### INSTRUCTIONS FOR THE TASK
The whole listing below needs to be retyped without a single change.

------ DATASET EXTRACT ------

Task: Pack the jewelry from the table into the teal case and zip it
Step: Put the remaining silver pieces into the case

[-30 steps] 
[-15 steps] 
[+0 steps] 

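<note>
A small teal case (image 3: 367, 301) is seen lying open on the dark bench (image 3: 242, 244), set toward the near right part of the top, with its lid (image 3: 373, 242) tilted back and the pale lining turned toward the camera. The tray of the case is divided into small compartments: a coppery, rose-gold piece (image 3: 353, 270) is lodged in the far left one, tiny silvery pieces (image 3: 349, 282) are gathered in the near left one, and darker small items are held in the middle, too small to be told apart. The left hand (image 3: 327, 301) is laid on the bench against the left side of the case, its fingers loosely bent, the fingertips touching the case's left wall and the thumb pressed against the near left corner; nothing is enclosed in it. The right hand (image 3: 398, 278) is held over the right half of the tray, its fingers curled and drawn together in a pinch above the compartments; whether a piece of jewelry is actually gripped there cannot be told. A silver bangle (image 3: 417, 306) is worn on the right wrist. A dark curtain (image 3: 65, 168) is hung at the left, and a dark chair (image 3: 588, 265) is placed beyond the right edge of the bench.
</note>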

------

### TASK RESPONSE
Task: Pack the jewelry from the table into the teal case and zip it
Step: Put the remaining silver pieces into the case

[-30 steps] 
[-15 steps] 
[+0 steps] 

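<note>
A small teal case (image 3: 367, 301) is seen lying open on the dark bench (image 3: 242, 244), set toward the near right part of the top, with its lid (image 3: 373, 242) tilted back and the pale lining turned toward the camera. The tray of the case is divided into small compartments: a coppery, rose-gold piece (image 3: 353, 270) is lodged in the far left one, tiny silvery pieces (image 3: 349, 282) are gathered in the near left one, and darker small items are held in the middle, too small to be told apart. The left hand (image 3: 327, 301) is laid on the bench against the left side of the case, its fingers loosely bent, the fingertips touching the case's left wall and the thumb pressed against the near left corner; nothing is enclosed in it. The right hand (image 3: 398, 278) is held over the right half of the tray, its fingers curled and drawn together in a pinch above the compartments; whether a piece of jewelry is actually gripped there cannot be told. A silver bangle (image 3: 417, 306) is worn on the right wrist. A dark curtain (image 3: 65, 168) is hung at the left, and a dark chair (image 3: 588, 265) is placed beyond the right edge of the bench.
</note>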

No further output is needed here.